Let’s translate that to our plain-old-function-language:
class Binary extends MyListComponent
class WebText extends MyListComponent
class SimpleSearchVisitor extends MyListVisitor
def accept(Binary binary, MyListVisitor visitor)
visitbinary(visitor, binary) # the visitor visits the binary
end
def accept(WebText webtext, MyListVisitor visitor)

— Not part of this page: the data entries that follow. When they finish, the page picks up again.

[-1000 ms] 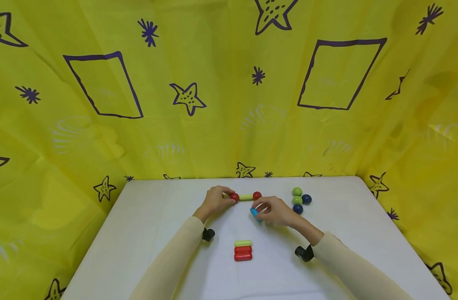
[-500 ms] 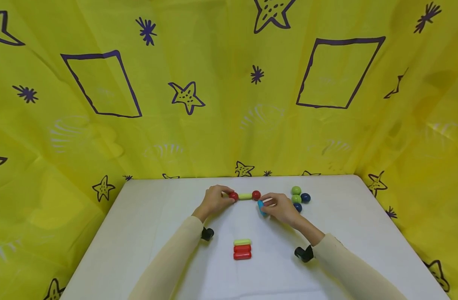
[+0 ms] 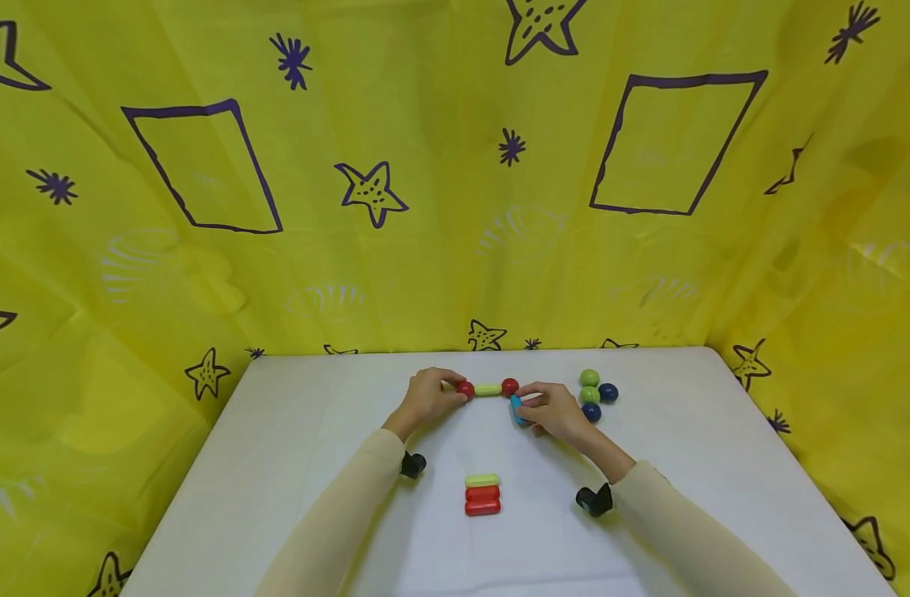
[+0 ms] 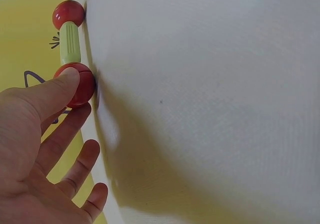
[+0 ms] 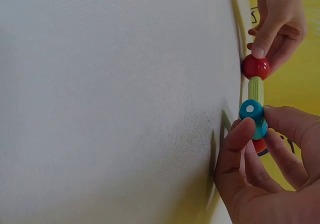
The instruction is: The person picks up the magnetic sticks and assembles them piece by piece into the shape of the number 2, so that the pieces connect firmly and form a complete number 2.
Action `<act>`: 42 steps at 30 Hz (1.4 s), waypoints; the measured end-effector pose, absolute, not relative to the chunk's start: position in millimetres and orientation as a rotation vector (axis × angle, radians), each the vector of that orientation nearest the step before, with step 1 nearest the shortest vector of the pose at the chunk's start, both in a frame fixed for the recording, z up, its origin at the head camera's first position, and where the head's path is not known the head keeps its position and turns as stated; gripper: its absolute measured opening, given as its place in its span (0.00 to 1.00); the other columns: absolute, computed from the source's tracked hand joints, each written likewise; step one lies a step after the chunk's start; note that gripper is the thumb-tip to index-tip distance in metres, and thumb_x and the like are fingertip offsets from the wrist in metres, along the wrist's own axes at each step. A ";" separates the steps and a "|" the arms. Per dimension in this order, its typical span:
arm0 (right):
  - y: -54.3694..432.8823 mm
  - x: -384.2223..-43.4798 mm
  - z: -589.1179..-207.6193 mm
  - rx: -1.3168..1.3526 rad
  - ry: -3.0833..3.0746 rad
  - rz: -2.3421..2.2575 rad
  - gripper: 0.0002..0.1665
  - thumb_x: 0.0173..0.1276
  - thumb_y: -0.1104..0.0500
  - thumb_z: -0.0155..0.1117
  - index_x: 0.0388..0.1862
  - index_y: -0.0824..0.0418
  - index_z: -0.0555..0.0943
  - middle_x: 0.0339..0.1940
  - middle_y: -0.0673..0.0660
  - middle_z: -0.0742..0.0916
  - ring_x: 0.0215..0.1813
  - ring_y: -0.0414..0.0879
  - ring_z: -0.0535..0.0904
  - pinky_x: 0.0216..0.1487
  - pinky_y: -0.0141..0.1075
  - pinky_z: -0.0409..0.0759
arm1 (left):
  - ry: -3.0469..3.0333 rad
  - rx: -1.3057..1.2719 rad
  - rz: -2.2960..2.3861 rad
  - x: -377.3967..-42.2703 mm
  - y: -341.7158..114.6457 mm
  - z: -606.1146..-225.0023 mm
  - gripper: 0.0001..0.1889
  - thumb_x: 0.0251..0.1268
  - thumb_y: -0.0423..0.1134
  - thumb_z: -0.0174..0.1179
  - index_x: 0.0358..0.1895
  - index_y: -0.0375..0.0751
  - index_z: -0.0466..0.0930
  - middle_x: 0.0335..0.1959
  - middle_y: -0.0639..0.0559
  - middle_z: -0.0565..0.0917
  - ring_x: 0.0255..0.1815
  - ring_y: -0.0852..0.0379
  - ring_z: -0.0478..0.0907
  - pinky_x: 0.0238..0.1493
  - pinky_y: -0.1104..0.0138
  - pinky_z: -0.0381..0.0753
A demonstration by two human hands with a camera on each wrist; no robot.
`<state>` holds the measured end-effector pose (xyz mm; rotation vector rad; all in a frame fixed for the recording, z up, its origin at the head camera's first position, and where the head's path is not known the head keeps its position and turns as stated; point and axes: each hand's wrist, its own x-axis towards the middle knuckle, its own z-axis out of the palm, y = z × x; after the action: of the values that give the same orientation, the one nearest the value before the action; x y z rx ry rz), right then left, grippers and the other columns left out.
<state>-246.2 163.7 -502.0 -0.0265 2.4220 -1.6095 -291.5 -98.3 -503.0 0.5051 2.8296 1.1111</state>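
Note:
In the head view my left hand pinches a red ball between thumb and forefinger. From that ball a ribbed pale-green rod runs right to a second red ball, all in one line. My right hand holds a short blue rod in its fingertips, its far end right by the second ball. Whether they touch cannot be made out. The right wrist view shows the blue rod's round end with a white dot; it partly hides the second red ball.
Nearer me on the white table lie a pale-green rod and two red rods side by side. Right of my right hand sit two green balls and two dark-blue balls. A yellow patterned curtain rises behind.
My right hand has carried the blue rod away from me and slightly right, up to the second red ball, turning it more upright in view. The left hand keeps its grip in place.

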 end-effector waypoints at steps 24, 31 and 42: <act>159.4 -255.6 -507.4 0.053 2.422 -1.623 0.17 0.69 0.66 0.70 0.56 0.66 0.83 0.40 0.59 0.90 0.29 0.46 0.84 0.31 0.37 0.84 | 2.800 0.467 1.127 -293.5 -96.4 -501.4 0.15 0.65 0.40 0.72 0.54 0.42 0.89 0.49 0.52 0.88 0.44 0.52 0.76 0.54 0.54 0.71; 154.5 -260.6 -504.8 0.057 2.455 -1.626 0.17 0.68 0.67 0.70 0.56 0.66 0.83 0.39 0.60 0.89 0.28 0.46 0.84 0.30 0.36 0.84 | 2.833 0.487 1.092 -300.1 -96.7 -502.3 0.15 0.66 0.40 0.71 0.54 0.42 0.88 0.50 0.51 0.88 0.45 0.52 0.77 0.58 0.51 0.69; 150.5 -268.7 -502.8 0.089 2.497 -1.604 0.18 0.68 0.67 0.69 0.56 0.66 0.83 0.41 0.61 0.88 0.27 0.45 0.82 0.29 0.34 0.82 | 2.872 0.461 1.082 -306.1 -90.3 -501.0 0.15 0.66 0.39 0.71 0.54 0.41 0.88 0.54 0.48 0.88 0.61 0.43 0.76 0.68 0.44 0.60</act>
<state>-268.7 150.5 -502.8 0.0892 2.4973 -1.6040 -306.1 -90.3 -501.0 0.4614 2.8721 1.0817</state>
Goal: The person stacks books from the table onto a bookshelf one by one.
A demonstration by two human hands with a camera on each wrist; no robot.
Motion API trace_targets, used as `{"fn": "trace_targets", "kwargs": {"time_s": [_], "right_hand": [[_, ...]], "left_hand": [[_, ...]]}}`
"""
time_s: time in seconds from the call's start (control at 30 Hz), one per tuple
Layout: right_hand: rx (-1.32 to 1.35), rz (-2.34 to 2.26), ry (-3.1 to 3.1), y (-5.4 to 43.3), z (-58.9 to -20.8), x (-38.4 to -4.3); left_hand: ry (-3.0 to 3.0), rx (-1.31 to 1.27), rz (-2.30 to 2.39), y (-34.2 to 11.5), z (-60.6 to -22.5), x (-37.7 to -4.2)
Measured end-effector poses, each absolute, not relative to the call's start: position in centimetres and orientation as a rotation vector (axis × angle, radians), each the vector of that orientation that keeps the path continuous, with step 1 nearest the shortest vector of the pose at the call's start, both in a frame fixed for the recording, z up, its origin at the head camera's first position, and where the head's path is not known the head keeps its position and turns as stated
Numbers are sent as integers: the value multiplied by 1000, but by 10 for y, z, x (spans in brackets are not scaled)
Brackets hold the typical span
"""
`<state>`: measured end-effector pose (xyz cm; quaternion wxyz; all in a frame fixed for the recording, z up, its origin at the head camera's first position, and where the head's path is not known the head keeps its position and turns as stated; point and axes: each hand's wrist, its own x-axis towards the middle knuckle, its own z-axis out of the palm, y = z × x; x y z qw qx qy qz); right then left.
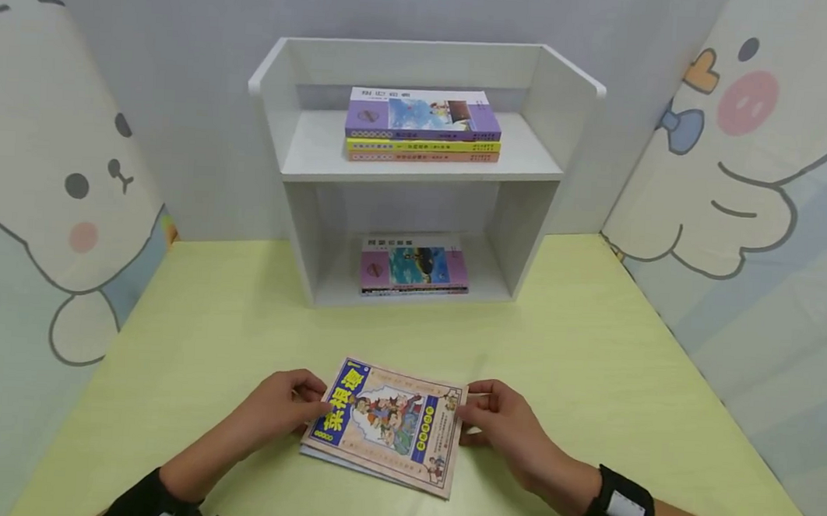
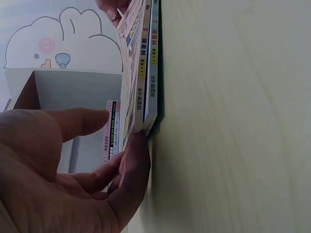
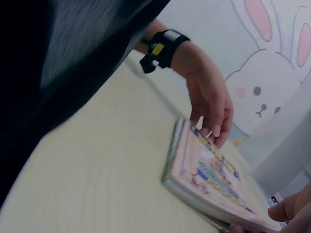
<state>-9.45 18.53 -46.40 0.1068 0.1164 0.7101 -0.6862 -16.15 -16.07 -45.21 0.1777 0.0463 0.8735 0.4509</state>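
Note:
Two thin books lie stacked near the front of the table. The upper comic book (image 1: 390, 428) has a pinkish cover with cartoon figures and a blue title strip; a pale blue book (image 2: 153, 87) shows beneath, slightly offset. At their left edge, my left hand (image 1: 282, 407) touches the corner with its fingers, while its thumb (image 2: 87, 120) stands apart from the cover. My right hand (image 1: 506, 426) holds the right edge, thumb over the cover and fingers at the side. A fingertip (image 3: 236, 228) shows low at the books' edge in the right wrist view.
Behind the books stands a white two-tier shelf (image 1: 421, 176). Several stacked books (image 1: 423, 126) lie on its upper level, and another small stack (image 1: 415, 266) lies below. Cartoon-printed panels (image 1: 763, 152) flank the yellow-green table (image 1: 611, 362).

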Motion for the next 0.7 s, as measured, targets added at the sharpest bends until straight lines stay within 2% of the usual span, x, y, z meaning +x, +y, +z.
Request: {"fn": "trace_targets", "kwargs": {"time_s": [0.43, 0.7], "right_hand": [[299, -2034, 2513, 182, -479, -109], [283, -2084, 2384, 182, -470, -113]], "left_hand": [[2504, 111, 1304, -148, -462, -166], [2450, 80, 1337, -144, -465, -171]]}}
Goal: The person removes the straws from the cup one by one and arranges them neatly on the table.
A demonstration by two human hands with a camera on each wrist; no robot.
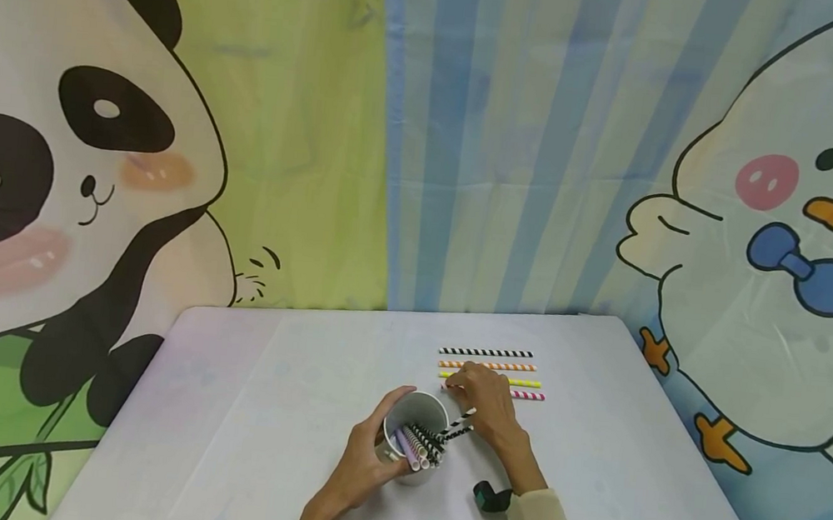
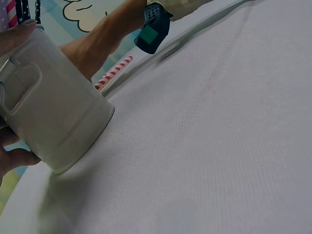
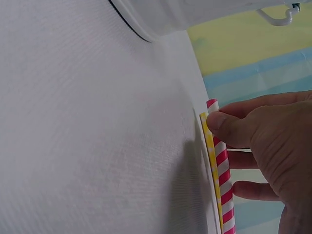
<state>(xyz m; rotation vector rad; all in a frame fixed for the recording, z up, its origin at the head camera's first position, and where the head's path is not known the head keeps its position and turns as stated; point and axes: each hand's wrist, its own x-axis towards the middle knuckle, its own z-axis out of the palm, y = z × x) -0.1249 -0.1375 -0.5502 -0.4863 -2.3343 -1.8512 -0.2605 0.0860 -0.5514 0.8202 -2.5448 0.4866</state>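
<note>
Left hand [image 1: 365,464]: I see fingers gripping a white cylindrical cup [image 2: 63,117].
Right hand [image 1: 486,399]: fingers pinching a pink-and-white striped straw [image 3: 225,183], toward the white surface's [image 1: 235,427] far edge.

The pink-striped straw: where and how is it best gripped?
Probably near its left end, from above and the near side, as the right hand pinches it. The pink-striped straw is thin, which suits a pinch across its width; the yellow straw lies close along its far side, leaving the near side freer.
</note>
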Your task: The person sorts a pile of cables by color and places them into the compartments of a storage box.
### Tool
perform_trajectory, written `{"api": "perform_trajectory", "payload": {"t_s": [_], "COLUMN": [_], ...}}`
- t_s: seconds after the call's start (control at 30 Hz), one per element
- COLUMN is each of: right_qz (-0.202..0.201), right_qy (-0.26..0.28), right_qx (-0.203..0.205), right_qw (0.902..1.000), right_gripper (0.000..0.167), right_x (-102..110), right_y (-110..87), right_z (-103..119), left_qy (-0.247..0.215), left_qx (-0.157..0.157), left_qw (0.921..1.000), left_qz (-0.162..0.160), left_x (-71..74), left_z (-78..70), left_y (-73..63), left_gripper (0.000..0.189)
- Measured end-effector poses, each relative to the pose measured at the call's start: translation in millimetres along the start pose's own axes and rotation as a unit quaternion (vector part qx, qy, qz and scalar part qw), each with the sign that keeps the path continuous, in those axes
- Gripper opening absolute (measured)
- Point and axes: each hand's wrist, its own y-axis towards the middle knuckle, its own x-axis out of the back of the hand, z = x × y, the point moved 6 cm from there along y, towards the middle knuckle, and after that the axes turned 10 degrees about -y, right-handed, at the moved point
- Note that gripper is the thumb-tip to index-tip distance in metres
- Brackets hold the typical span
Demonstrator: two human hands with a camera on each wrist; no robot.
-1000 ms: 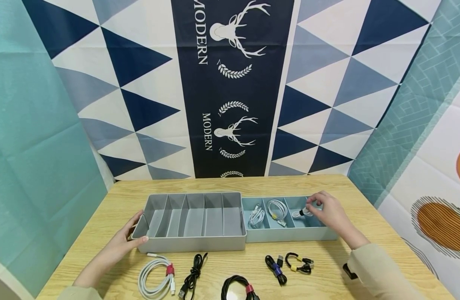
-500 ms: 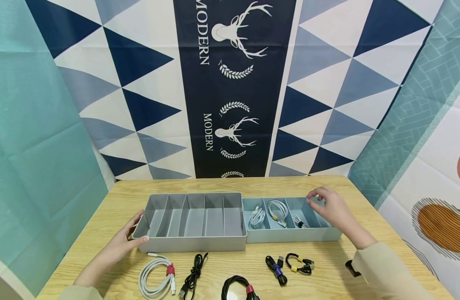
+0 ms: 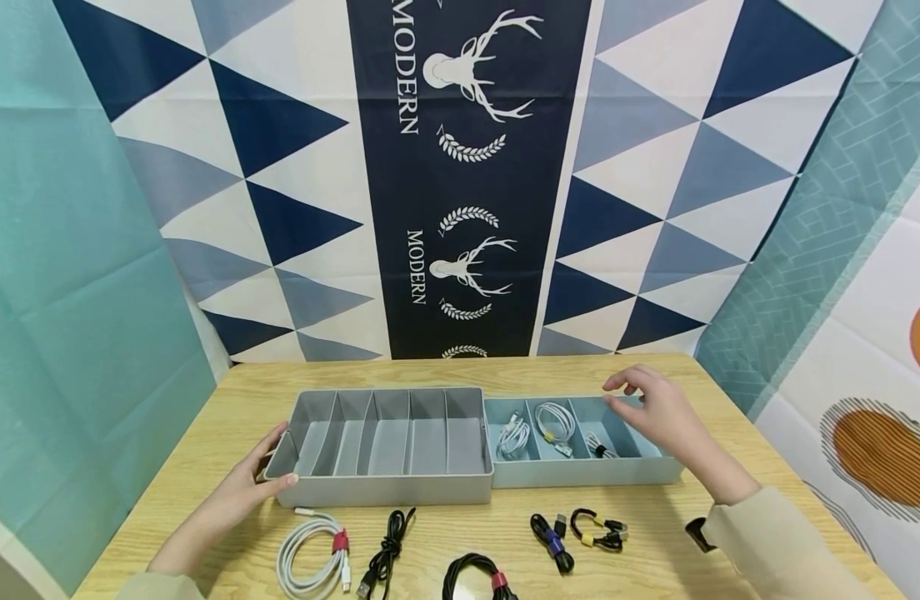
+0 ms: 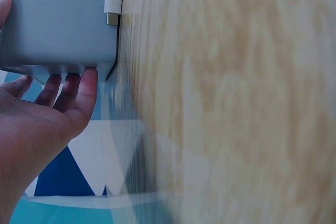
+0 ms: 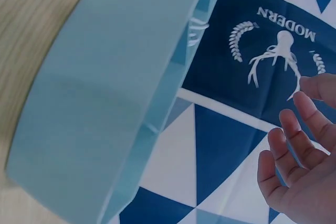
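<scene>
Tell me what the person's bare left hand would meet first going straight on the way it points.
Most likely the rectangular grey plastic organizer with thin dividers: the left hand grips its near end, so the way seems blocked at once.

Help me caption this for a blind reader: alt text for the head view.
A person's left hand holds a grey divided tray; the empty right hand hovers over a blue tray holding white cables. More cables lie in front.
</scene>
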Motion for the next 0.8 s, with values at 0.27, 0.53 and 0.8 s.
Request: {"api": "perform_trajectory", "payload": {"t_s": [0.27,0.53,0.8], "right_qz": [-0.004,-0.005,-0.013], "right_qy": [0.004,0.012,0.024], "right_qx": [-0.001,-0.017,-0.026], "right_qw": [1.0000,0.9998,0.9993], "right_gripper": [0.010,0.011,0.014], "right_x": [10.6,20.4,29.1], "right_y": [2.1,3.3,3.5], "right_z": [14.3,25.1,38.7], "left_qy": [-0.001,0.004,0.006], "left_qx": [0.000,0.002,0.007], "left_qw": [1.0000,1.0000,1.0000], "left_qz": [-0.002,-0.002,0.002], "left_x": [-0.1,-0.5,-0.7], "left_z": [1.5,0.9,1.0], "left_y": [0.4,0.3,0.0], "left_gripper": [0.081,0.081,0.081]}}
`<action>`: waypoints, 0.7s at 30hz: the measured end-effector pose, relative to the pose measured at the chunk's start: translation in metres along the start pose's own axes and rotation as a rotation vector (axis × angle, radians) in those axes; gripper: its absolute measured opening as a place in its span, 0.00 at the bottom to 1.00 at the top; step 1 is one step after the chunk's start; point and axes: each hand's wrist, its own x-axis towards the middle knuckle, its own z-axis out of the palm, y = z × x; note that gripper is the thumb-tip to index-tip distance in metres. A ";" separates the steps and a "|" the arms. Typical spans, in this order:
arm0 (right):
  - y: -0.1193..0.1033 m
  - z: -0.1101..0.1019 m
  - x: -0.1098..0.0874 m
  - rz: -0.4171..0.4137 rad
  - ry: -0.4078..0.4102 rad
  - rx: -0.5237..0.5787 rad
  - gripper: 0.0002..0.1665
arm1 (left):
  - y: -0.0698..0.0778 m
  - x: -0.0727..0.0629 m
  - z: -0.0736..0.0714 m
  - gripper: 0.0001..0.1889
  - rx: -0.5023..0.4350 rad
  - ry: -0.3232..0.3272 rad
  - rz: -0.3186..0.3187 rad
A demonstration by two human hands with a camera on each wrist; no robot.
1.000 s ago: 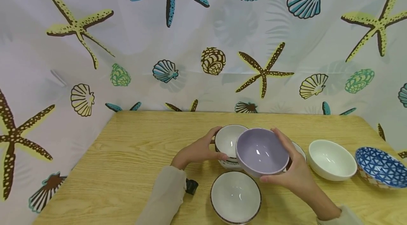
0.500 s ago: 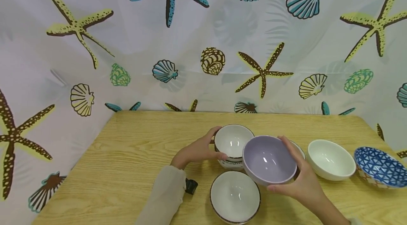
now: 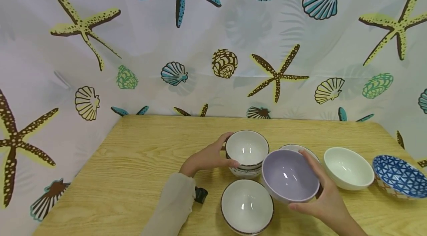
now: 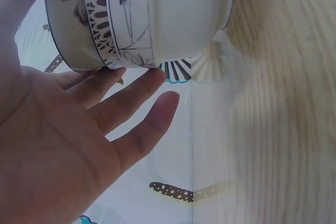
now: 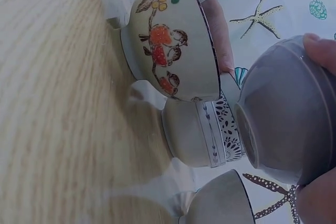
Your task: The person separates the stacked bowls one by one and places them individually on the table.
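Note:
My right hand [image 3: 325, 193] holds a purple bowl [image 3: 290, 175] in the air, thumb at its near rim and fingers round its right side. In the right wrist view the same purple bowl [image 5: 289, 111] is tilted. Left of it, my left hand [image 3: 208, 160] grips a white dark-rimmed bowl [image 3: 247, 149], stacked in a patterned bowl [image 3: 248, 173]. The left wrist view shows this stack [image 4: 184, 14] against spread, bent fingers. Nearer to me stands another white bowl [image 3: 247, 206]; painted birds decorate its outside [image 5: 168, 51].
Partly hidden behind the purple bowl is a white bowl [image 3: 300, 148]. To the right stand a pale green-white bowl [image 3: 348, 167] and a blue patterned bowl [image 3: 400, 176]. A shell-and-starfish cloth [image 3: 200, 91] hangs behind the wooden table [image 3: 133, 165].
My right hand has carried the purple bowl right and toward me, away from the stack, uncovering more of the stack and the bowl behind. The left hand stays in place.

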 end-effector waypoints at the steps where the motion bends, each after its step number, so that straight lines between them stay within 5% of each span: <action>1: 0.000 0.000 -0.001 0.001 0.000 -0.004 0.71 | 0.000 0.000 0.000 0.54 -0.001 0.000 0.000; 21: 0.003 -0.003 -0.017 0.046 -0.015 -0.105 0.70 | -0.001 0.000 0.001 0.54 0.010 0.009 -0.027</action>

visitwebtext(visitor, webtext)
end
def visitbinary(SimpleSearchVisitor searcher, Binary comp)
# don't match binaries
end
def visitwebtext(SimpleSearchVisitor searcher, WebText comp)
if(testtext(searcher, gettitle(comp)) || testtext(searcher, gettext(comp)))
searcher.matches[] = comp
end
end
Not very clear…yet. But it should work: we call visitwebtext if we have a webtext, and we call visitbinary if we have a binary. The accept method looks very similar, we can create a single accept method for both types:
class Binary extends MyListComponent
class WebText extends MyListComponent
class SimpleSearchVisitor extends MyListVisitor
def accept(Object node, MyListVisitor visitor)
visit(visitor, node)
end
def visit(SimpleSearchVisitor searcher, Binary comp)
# don't match binaries
end
def visit(SimpleSearchVisitor searcher, WebText comp)
if(testtext(searcher, gettitle(comp)) || testtext(searcher, gettext(comp)))
searcher.matches[] = comp
end
end
Now we have one visit method and one accept method. The visit method takes care of the different types, so accept doesn’t have to anymore. The accept method doesn’t do much anymore, so we can remove it.
If we give the methods meaningful names we get this:
class Binary extends MyListComponent
class WebText extends MyListComponent
class SimpleSearcher extends MyListSearcher
def searchwith(SimpleSearcher searcher, Binary comp)
# don't match binaries
end
def searchwith(SimpleSearcher searcher, WebText comp)
if(testtext(searcher, gettitle(comp)) || testtext(searcher, gettext(comp)))
searcher.matches[] = comp
end
end
So we can now do:
searchmethod = new SimpleSearcher("The Search Query")
thingtosearch = new WebText("The Title", "The Text")
searchwith(searchmethod, thingtosearch) # read: search the WebText with SimpleSearcher
I think this is much simpler than the visitor pattern: we just define a method which dispatches on the searchmethod: the way we search the thing: SimpleSearch, AdvancedSearch, etc. and the thingtosearch: if we’re searching a Binary with SimpleSearch, we don’t want to do anything, if we’re searching a WebText with SimpleSearch, we want to search the title and the text.